[Start of Attachment]

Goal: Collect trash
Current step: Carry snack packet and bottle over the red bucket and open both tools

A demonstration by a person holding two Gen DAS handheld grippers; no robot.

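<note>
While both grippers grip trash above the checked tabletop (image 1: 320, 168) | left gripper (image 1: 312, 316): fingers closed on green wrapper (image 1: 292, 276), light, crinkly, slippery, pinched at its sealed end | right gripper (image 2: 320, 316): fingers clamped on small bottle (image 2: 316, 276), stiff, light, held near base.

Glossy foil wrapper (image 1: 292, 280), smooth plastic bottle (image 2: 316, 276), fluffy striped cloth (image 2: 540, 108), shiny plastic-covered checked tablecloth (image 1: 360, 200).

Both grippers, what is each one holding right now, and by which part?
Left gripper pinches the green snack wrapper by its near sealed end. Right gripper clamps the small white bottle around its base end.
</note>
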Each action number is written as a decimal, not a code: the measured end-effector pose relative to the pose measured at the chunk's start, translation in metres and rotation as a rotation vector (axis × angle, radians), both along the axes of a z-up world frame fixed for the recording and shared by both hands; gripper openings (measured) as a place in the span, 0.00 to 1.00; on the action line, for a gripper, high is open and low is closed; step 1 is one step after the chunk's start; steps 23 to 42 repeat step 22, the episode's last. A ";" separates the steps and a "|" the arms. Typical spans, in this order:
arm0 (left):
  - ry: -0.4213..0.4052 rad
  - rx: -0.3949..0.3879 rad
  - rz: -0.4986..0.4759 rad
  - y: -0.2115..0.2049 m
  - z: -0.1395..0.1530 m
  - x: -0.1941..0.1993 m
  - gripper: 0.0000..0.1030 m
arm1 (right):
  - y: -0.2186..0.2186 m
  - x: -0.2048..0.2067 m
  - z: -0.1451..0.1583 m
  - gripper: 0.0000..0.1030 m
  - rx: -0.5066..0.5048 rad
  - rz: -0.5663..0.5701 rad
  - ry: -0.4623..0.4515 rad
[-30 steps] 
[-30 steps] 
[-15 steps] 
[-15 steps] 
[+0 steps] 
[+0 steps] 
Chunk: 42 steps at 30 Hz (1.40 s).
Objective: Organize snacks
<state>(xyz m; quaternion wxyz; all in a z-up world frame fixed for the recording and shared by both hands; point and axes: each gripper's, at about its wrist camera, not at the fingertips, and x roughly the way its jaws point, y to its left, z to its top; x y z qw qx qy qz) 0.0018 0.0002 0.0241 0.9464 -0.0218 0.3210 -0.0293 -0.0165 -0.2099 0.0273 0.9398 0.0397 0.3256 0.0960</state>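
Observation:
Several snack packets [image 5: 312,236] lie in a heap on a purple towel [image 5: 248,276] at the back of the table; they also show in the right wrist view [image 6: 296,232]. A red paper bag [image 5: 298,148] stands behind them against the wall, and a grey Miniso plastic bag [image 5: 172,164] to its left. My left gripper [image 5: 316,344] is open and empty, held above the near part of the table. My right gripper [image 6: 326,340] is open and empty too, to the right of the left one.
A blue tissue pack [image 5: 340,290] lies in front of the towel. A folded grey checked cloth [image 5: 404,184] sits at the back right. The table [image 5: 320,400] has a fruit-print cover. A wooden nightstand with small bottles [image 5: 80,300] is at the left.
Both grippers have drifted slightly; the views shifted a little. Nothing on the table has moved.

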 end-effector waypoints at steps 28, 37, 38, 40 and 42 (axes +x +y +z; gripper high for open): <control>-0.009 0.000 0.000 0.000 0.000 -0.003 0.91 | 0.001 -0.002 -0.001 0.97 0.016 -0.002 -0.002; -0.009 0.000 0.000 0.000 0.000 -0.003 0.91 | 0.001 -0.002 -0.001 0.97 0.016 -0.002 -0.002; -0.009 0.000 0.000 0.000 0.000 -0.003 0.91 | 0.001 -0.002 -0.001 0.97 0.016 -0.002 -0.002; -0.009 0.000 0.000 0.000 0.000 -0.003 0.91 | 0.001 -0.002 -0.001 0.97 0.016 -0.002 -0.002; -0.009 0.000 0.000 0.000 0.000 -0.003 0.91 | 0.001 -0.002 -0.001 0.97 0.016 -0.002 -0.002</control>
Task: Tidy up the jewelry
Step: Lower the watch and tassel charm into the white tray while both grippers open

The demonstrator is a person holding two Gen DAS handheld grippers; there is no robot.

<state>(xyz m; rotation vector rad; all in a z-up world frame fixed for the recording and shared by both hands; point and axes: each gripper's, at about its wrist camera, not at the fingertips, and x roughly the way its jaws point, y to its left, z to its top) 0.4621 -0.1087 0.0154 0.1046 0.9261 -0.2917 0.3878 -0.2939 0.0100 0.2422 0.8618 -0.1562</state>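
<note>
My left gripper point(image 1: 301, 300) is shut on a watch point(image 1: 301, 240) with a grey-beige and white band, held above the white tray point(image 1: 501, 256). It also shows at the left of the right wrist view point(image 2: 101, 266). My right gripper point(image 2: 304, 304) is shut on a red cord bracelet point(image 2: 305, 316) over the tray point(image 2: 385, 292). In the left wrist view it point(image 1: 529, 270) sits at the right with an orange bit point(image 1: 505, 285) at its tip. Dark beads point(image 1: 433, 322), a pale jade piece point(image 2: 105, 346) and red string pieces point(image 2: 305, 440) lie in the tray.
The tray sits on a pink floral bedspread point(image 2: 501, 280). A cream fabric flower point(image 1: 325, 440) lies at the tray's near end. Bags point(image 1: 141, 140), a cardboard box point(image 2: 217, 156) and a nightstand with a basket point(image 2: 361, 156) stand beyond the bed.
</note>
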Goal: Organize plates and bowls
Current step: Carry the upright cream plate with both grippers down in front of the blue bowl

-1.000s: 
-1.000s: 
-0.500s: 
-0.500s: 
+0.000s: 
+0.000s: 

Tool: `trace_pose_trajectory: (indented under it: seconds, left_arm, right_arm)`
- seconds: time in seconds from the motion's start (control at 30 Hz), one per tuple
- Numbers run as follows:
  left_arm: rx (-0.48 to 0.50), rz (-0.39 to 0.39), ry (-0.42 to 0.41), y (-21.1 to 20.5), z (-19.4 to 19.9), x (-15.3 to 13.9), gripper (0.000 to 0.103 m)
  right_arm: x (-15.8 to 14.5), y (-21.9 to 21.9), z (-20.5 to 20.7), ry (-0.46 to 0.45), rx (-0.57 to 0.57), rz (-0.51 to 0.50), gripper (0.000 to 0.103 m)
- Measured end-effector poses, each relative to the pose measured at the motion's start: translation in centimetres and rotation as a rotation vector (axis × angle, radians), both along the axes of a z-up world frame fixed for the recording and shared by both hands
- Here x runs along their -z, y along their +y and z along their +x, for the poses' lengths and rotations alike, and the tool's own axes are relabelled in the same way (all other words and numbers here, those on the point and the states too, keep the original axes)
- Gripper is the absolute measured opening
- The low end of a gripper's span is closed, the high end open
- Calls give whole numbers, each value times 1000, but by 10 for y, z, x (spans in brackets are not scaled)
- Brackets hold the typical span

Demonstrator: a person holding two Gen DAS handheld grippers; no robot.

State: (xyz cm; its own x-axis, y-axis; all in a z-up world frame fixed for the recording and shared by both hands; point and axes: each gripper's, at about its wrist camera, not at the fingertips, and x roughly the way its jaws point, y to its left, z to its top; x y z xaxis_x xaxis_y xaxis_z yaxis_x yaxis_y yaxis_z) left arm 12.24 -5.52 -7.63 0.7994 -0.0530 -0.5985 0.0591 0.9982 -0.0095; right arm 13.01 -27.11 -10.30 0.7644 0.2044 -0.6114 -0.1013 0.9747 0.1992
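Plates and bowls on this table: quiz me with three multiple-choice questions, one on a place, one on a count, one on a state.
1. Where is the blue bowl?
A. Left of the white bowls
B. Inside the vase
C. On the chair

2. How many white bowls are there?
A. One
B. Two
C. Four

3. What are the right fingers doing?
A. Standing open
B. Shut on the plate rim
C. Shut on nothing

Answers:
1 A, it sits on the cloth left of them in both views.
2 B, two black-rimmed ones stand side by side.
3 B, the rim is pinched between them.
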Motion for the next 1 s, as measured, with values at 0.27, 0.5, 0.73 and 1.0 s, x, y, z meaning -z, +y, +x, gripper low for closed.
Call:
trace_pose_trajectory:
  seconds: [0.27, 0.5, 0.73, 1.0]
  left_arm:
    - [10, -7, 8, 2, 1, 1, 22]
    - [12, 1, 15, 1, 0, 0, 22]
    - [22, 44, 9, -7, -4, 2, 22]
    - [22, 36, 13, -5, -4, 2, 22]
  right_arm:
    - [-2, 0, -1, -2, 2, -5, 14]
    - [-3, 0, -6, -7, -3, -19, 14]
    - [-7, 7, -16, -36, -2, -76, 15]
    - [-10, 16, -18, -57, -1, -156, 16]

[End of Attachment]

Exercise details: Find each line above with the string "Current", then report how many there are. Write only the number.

Response to this task: 2